Caminho da Paz

    Dizem que um homem de se aproximou de Jesus e indagou, após externar-se em manifestações de júbilo e reverência:

    - Senhor, onde o caminho da paz? que fazer de meu filho que me arrasa a tranqüilidade, atolado na rebeldia?

    - Abençoá-lo-ás sempre - respondeu o Divino Mestre - procurando socorrê-lo com mais amor.

    - E como agir, à frente de meu tio, aquele que me furtou a herança dos avós?

    - Buscarás perdoá-lo, usando compaixão e esquecimento.

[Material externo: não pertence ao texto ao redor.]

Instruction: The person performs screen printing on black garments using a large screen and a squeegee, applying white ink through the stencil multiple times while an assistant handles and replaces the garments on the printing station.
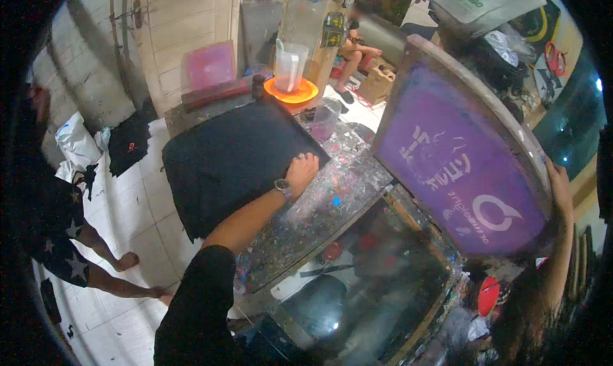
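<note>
My left hand (303,169), with a watch (283,186) on its wrist, is closed at the near right edge of a black cloth (233,155) spread flat on the paint-stained table (345,174). The fingertips seem to pinch the cloth, but they are partly hidden. On the right, my right hand (560,182) grips the outer edge of a screen printing frame (456,155). The frame is tilted up, its purple mesh facing me with pale lettering and a round figure on it. Near the screen's lower edge lies a glass-topped panel (383,296).
An orange plate (290,90) bears a clear plastic jug (291,66) at the table's back. Beside it is a clear plastic cup (324,118). At left a person's legs (105,254) stand on the tiled floor; another person (354,50) sits beyond the doorway. A red lid-like disc (488,296) lies lower right.
</note>
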Motion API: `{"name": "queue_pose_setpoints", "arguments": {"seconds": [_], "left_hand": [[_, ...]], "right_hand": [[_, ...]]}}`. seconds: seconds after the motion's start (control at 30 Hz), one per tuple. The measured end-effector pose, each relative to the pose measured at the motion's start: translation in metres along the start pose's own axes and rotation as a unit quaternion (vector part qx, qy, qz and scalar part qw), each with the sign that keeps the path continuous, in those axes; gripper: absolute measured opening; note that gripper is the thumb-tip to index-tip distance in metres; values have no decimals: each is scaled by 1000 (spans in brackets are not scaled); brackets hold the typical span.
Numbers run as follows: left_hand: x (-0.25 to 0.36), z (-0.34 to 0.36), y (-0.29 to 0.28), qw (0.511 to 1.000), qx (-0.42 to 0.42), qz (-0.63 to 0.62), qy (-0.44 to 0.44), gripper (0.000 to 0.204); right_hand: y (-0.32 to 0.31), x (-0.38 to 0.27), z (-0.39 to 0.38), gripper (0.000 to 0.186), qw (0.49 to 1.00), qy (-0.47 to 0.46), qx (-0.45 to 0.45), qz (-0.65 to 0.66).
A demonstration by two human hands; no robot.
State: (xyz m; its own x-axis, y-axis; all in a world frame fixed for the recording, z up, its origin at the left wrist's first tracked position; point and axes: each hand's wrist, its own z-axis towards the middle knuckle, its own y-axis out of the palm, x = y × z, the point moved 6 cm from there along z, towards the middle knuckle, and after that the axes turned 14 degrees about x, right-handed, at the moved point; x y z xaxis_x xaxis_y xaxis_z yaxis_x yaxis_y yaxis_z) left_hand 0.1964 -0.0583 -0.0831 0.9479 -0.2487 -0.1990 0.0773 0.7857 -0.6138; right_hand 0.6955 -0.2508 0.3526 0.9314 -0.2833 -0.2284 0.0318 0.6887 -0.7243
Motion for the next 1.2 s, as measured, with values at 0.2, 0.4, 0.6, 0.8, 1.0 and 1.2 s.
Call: {"name": "queue_pose_setpoints", "arguments": {"seconds": [0.2, 0.4, 0.6, 0.8, 1.0, 1.2], "left_hand": [[-42, 14, 23, 938, -77, -278, -194, 19], [-23, 10, 17, 973, -59, -216, -64, 26], [4, 25, 24, 991, -86, -81, -55, 23], [-59, 19, 61, 873, -149, -318, -340, 32], [-85, 16, 72, 836, -110, -377, -383, 39], [-29, 28, 44, 957, -72, -144, -240, 30]], "right_hand": [[3, 12, 5, 67, 999, 19, -19, -41], [1, 15, 4, 60, 999, 13, -20, -23], [-2, 1, -7, 74, 1000, -3, -9, -6], [-5, 1, -12, 76, 998, 60, 23, 29], [-3, -3, -6, 71, 999, 31, 8, 12], [-4, -18, -17, 68, 998, 21, 1, 59]]}}
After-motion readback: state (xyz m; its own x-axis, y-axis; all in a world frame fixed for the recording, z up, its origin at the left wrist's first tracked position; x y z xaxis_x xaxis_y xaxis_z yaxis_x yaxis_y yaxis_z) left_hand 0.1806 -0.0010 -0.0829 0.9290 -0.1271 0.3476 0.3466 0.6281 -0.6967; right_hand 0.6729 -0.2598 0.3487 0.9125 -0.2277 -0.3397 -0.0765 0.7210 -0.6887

    - E meu antigo sócio? de que modo proceder com esse homem que tanto me prejudicou e injuriou?

    - Desculpa-lo-ás, orando em favor dele.

    - Tenho quatro empregados ignorantes...

    De que maneira harmonizar-me com esses companheiros problemas, se me afligem com as maiores dificuldades, dia por dia?

    - Saberás instruí-los. 

    - Minha existência está repleta de perseguidores... Que fazer com essa gente cruel?

    - Esquecerás qualquer agravo e auxiliarás em benefício de cada um, tanto quanto puderes.

    O devoto baixou a cabeça, sentindo-se na presença da verdade, e considerou timidamente:

    - Senhor, estou satisfeito.

    Conta-se que Jesus afagou-lhe a cabeça dolorida e rematou, ao despedir-se:

    - Então, vai, serve sempre e não perguntes mais.